Share your dilemmas and get honest opinions from other Mumsnetters.

To not tell DH?

88 replies

TheLastCup · 26/06/2019 10:39

Interested in views as not totally sure about this.

A man I work with has made quite a significant play for me recently. I wasn't sure if it was in my imagination as we were friends so would talk to each other anyway etc but still tried to distance myself. He was pretty determined though and as soon as I backed away he essentially asked me out and said he has feelings etc. I said right away that I am not interested in him like that and it's just platonic and have avoided him since. He took it well (I think) and has backed off.

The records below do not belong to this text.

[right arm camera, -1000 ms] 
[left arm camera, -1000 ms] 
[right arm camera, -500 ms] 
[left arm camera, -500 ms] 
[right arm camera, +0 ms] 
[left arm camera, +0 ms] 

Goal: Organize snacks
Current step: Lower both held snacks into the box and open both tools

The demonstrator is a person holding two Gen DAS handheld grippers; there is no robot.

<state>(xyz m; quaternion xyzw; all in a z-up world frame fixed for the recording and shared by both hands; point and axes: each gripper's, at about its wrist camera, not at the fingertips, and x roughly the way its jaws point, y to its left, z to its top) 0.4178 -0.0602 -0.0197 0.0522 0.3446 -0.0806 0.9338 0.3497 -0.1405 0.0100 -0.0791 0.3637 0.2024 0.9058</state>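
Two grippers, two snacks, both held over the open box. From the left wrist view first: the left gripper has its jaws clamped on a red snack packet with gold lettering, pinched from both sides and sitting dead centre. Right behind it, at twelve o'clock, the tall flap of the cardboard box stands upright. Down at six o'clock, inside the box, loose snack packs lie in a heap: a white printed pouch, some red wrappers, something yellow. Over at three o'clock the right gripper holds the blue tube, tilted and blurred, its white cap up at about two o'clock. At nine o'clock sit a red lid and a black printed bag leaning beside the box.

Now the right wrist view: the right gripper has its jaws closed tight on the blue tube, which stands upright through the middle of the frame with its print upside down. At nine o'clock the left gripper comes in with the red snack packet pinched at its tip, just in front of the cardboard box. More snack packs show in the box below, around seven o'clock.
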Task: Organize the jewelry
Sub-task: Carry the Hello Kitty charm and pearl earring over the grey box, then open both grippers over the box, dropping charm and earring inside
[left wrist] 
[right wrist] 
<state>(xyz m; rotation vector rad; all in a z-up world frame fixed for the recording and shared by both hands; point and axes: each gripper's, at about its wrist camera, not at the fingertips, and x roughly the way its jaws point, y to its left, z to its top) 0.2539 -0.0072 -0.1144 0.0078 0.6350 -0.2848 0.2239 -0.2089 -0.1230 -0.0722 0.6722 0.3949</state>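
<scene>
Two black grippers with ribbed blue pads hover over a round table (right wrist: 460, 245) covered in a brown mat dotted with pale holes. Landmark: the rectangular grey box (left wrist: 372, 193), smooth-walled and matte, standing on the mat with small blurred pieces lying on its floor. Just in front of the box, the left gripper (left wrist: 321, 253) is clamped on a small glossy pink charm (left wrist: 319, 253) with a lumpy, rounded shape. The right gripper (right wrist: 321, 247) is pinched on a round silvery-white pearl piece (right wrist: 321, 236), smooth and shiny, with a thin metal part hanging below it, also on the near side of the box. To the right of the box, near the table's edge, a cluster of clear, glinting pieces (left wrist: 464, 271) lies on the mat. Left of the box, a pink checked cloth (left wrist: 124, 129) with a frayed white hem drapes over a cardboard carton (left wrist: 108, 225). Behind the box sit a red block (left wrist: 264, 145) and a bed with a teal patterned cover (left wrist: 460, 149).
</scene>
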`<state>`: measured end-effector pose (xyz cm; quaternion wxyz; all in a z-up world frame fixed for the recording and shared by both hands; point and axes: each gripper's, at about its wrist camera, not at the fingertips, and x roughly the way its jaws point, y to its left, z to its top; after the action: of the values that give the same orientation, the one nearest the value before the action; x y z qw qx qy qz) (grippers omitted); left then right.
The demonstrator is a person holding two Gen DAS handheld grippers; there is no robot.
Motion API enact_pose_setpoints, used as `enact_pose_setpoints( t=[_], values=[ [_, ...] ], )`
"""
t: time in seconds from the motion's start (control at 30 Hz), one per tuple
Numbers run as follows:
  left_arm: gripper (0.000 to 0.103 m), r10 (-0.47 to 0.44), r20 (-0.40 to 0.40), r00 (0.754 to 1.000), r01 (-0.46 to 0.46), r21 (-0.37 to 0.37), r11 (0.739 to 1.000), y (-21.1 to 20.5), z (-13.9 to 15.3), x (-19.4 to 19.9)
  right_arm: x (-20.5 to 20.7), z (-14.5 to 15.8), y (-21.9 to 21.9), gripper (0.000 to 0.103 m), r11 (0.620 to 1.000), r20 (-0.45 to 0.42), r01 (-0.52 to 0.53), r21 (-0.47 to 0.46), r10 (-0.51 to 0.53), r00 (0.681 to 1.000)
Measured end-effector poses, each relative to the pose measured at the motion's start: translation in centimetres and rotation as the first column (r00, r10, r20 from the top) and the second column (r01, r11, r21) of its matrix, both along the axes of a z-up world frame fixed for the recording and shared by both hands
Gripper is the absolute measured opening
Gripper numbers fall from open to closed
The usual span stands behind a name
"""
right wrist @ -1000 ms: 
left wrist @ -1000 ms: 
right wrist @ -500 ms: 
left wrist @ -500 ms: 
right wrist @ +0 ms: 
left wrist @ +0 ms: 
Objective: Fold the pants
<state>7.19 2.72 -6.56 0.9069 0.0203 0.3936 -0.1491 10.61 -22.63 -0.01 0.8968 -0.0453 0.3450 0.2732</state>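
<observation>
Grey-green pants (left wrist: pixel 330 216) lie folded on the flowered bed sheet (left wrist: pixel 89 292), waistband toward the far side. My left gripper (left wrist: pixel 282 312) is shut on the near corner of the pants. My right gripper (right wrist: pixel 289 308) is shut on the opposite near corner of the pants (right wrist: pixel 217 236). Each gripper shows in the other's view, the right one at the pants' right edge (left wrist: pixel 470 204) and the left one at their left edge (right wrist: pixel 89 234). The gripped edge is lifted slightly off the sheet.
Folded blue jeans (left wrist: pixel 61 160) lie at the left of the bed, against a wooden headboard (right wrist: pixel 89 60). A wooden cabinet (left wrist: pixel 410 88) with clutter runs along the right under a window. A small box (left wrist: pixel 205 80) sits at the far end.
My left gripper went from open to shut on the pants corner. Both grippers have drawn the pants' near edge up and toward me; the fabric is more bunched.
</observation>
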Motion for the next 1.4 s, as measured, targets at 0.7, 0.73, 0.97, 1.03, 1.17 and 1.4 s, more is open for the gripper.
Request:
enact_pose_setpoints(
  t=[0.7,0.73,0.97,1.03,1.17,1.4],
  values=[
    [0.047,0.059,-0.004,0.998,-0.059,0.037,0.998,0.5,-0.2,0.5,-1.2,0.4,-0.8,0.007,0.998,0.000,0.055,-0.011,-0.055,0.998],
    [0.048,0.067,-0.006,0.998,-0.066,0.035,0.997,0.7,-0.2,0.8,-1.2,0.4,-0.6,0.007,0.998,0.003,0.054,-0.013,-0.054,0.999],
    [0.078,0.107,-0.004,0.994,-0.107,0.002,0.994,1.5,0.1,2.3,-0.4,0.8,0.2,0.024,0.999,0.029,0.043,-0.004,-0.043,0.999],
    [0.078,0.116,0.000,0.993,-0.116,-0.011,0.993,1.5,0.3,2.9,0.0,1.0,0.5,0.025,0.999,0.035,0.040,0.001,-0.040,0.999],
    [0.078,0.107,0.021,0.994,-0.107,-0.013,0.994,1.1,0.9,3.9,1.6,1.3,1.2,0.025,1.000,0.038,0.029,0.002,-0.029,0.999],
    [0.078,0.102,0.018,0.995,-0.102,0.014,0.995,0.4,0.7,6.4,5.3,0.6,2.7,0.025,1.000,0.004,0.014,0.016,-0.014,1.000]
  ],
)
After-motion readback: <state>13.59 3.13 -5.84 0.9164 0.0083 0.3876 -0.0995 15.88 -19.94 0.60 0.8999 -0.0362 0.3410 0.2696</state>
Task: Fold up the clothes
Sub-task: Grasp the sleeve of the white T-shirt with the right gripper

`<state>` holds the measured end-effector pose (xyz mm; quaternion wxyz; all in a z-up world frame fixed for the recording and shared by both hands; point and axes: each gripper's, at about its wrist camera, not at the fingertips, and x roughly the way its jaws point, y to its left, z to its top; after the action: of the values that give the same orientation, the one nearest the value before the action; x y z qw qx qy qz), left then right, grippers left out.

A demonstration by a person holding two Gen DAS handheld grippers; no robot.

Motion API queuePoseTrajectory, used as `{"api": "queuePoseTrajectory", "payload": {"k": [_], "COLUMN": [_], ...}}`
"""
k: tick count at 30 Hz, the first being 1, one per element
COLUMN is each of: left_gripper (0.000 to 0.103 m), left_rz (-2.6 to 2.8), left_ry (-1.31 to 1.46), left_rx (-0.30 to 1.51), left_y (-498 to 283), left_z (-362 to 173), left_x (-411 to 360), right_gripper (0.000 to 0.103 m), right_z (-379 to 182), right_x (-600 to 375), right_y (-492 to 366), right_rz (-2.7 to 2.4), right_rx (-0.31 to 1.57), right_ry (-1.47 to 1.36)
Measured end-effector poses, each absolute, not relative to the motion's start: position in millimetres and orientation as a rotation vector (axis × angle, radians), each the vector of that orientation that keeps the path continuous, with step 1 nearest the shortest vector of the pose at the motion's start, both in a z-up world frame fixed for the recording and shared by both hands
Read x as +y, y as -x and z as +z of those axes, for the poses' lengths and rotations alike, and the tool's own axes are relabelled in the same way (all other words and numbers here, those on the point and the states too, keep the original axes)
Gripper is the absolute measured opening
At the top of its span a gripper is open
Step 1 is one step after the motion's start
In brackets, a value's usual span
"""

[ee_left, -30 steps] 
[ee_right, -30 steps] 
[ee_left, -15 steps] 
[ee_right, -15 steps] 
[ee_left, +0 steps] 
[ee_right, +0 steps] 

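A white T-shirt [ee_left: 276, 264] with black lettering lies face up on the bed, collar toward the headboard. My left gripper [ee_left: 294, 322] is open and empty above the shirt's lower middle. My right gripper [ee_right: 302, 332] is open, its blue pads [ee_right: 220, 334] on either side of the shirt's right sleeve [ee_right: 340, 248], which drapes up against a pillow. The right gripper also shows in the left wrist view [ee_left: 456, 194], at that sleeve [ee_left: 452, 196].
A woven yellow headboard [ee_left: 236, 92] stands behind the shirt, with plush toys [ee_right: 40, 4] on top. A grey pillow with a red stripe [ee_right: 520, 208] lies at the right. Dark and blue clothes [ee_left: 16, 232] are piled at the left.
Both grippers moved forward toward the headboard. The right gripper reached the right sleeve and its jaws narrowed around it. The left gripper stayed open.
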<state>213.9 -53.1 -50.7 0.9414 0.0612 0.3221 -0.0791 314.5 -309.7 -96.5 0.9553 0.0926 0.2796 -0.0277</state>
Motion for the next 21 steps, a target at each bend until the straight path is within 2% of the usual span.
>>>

I haven't told DH yet though because I don't want him to worry. I am happy with how I handled it and fairly sure the matter is now over, but just don't want DH to get upset or feel weird or anything, or feel uncomfortable about a situation that is done and dusted in my eyes. Plus I still have to work with the guy.

IABU?

If the majority say IABU I'll tell him. I love DH very much and want to do the right thing.

OP posts:
someoneontheinterweb · 27/06/2019 17:28

I can see both sides of this and I don’t think you’re totally wrong either way. I’m very open with my DH and I’m fairly certain I’d say something just because he’s my person I tell about everything. If a guy had gone as far as asking me out, knowing I’m married, then that’s definitely something I’d want to talk about with him. I do understand that if it’s dealt with and there’s nothing more to say, you might not want to rock the boat, but if it was me, I’d just find it more natural to talk about it.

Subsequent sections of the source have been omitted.